# Model Free prediction
The goal of this lesson is to be able to estimate the value of an unknown MDP with a given policy, in the previous lesson we assumed the full knowledge of the MDP which allowed us to use iterative methods for computing the value function without probing any episode.

Here on the contrary we will no assume that we know the MDP and we will introduce methods for computing the value function and the action-value function

We will use the Student MRP coded in the previous lessons to illustrate our points

In [3]:
import numpy as np
import matplotlib.pyplot as plt
from tqdm import tqdm

class StudentMarkovChain():
    """
    This class models the Markov process described in the lesson
    everything is hard coded, this class is not meant to be general
    """
    def __init__(self):
        #transition probabilities of each state
        self.transition = np.array([[0, 0.5 , 0 , 0 , 0 , 0.5 , 0 ],
                                    [0 , 0 , 0.8 , 0 , 0 , 0 , 0.2],
                                    [0 , 0 , 0 , 0.6 , 0.4 , 0 , 0],
                                    [0 , 0 , 0 , 0 , 0 , 0 , 1],
                                    [0.2 , 0.4 , 0.4 , 0 , 0 , 0 , 0],
                                    [0.1 , 0 , 0 , 0 , 0 , 0.9 , 0],
                                    [0 , 0 , 0 , 0 , 0 , 0 , 1]
                                    ])
        #name of states
        self.titles=["C1","C2","C3","Pass","Pub","FB","Sleep"]
        #first state
        self.state=0
        #the class will keep the history
        self.history = [self.titles[self.state]]
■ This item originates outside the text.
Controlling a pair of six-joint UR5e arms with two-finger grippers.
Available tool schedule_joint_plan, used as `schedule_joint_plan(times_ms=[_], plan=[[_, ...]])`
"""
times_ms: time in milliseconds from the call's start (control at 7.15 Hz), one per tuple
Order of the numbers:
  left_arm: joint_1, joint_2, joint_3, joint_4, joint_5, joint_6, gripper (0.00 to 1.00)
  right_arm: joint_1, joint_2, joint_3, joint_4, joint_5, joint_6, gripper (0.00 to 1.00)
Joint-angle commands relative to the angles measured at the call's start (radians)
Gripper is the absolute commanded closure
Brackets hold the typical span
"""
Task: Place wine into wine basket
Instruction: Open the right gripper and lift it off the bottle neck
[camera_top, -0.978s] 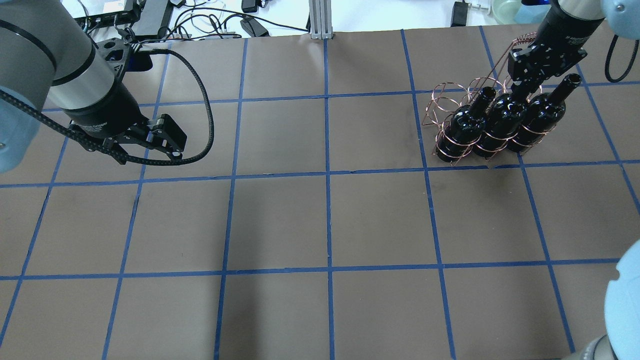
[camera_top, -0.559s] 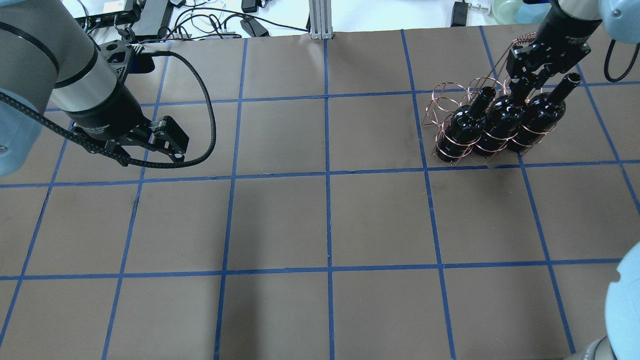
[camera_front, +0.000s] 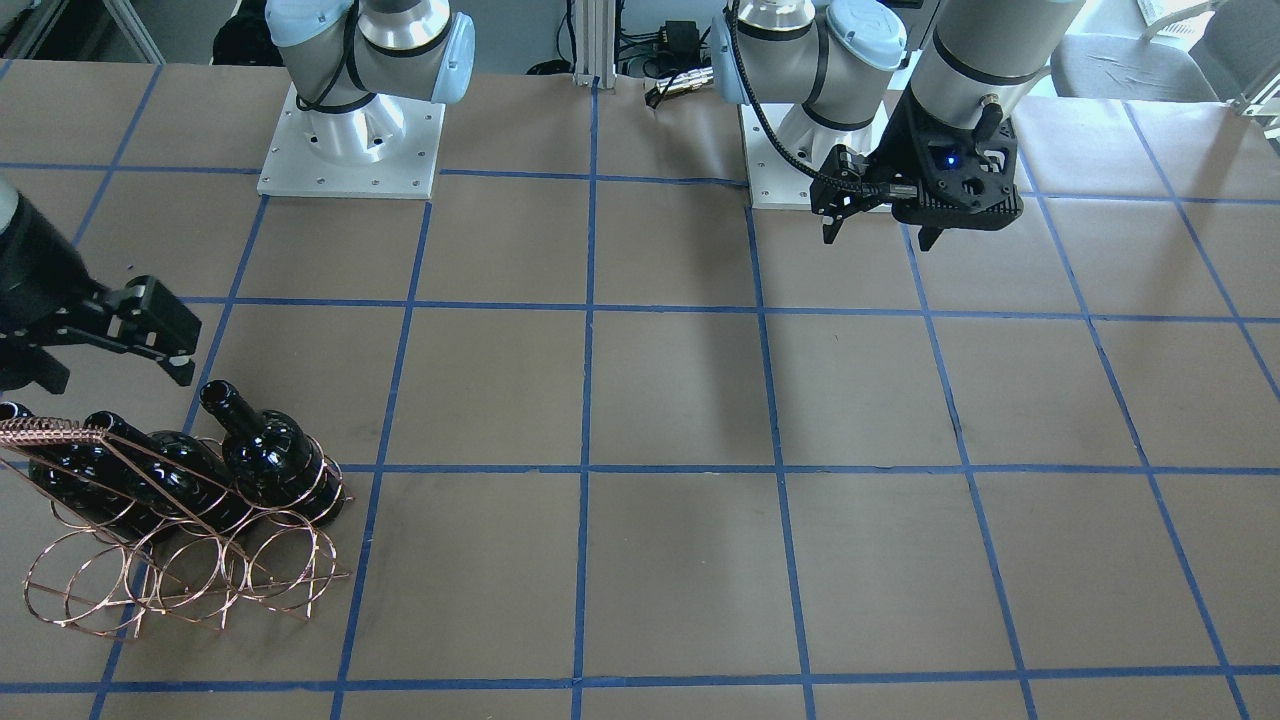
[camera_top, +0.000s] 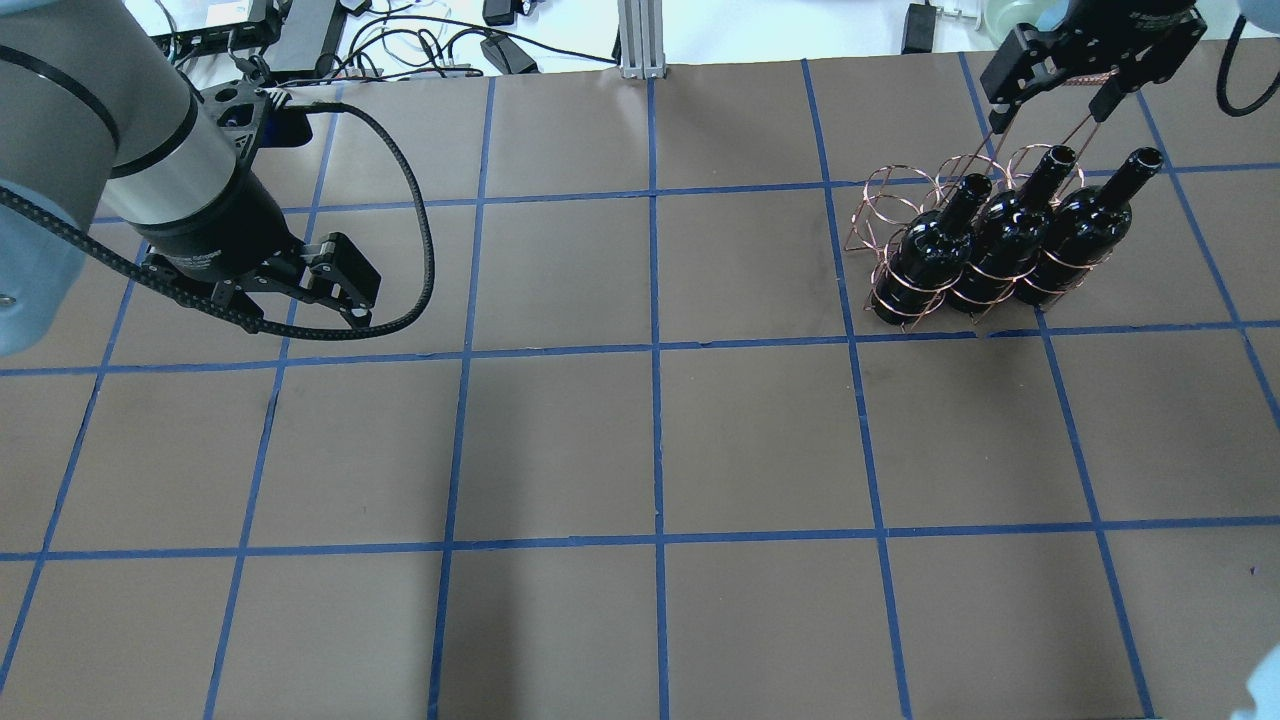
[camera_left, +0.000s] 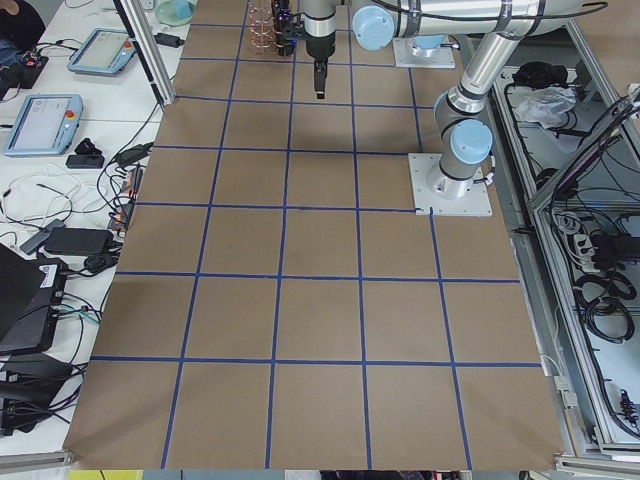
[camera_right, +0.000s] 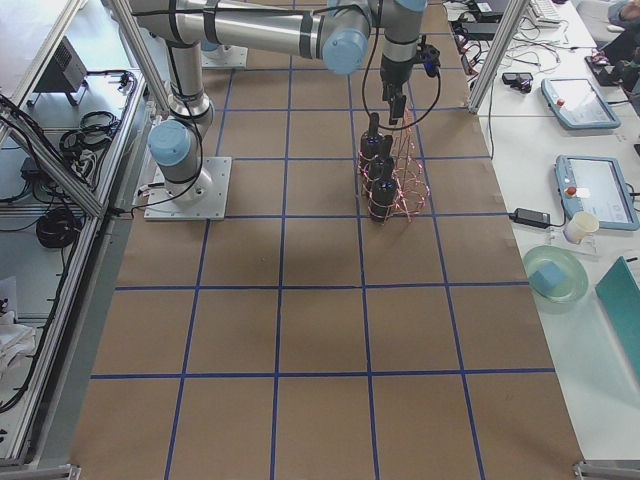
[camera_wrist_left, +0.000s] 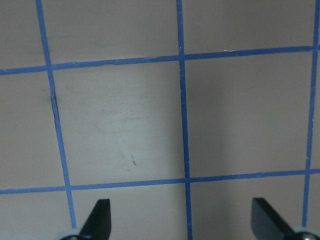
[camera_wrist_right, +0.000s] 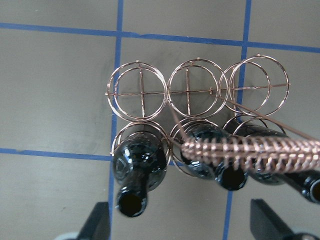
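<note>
Right gripper (camera_top: 1048, 112): spread wide and empty, hanging over the far right of the worktop (camera_top: 650, 450), above the basket's row of bottles.
Handle (camera_wrist_right: 250, 150): twisted copper wire running left to right just under the gripper. In the right wrist view it crosses over the middle and right-hand necks. It looks clear of both fingers.
Wine (camera_top: 1005, 235): the middle bottle of three alike, seated in a ring of the basket, with the left-hand bottle (camera_top: 932, 255) and the right-hand bottle (camera_top: 1085, 228) just beside it.
Long axis: upright, with each base down in its ring and each narrow neck pointing up at the gripper.
Direction from gripper: straight down. The right wrist view centres between the left-hand and middle necks, and the fingers straddle that stretch without touching glass.
Wine basket (camera_wrist_right: 141, 93): stands at the far right of the worktop, with two rows of three rings. The bottles fill the near row and the far row stands empty.
Left gripper (camera_front: 878, 238): also spread and empty, over bare worktop on the left, well apart from the basket.
Nearer arm: the right, by a wide margin.
Coming move, as a judgement: all three bottles look seated, so placing seems done. With necks and handle right beneath, a straight lift would best keep the fingers from snagging wire.
</note>
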Motion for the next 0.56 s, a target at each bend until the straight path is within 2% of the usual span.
schedule_joint_plan(times_ms=[0,140,419], plan=[[0.0,-0.001,0.0,0.0,-0.001,0.003,0.0,0.167,-0.056,-0.002,0.057,-0.001,0.189,0.0],[0.0,-0.001,0.0,0.0,0.002,0.003,0.0,0.221,-0.062,0.009,0.056,-0.004,0.312,0.0],[0.0,-0.001,0.0,0.0,-0.002,0.003,0.0,0.202,-0.061,0.024,0.051,-0.005,0.255,0.0]])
    #function to change state in the markov process
    def step(self):
        #Next state is picked following the probabilities of the transition matrix 
        self.state = np.random.choice(range(7),p=self.transition[self.state])
        self.history.append(self.titles[self.state])
        #if the state is  final
        if self.state != 6:
            #we return a state a bool telling id it is finished and a null reward
            return self.state,False,0
        else:
            return self.state,True,0
    #function to restart
    def reboot(self):
        self.state = 0
        self.history = [self.titles[self.state]]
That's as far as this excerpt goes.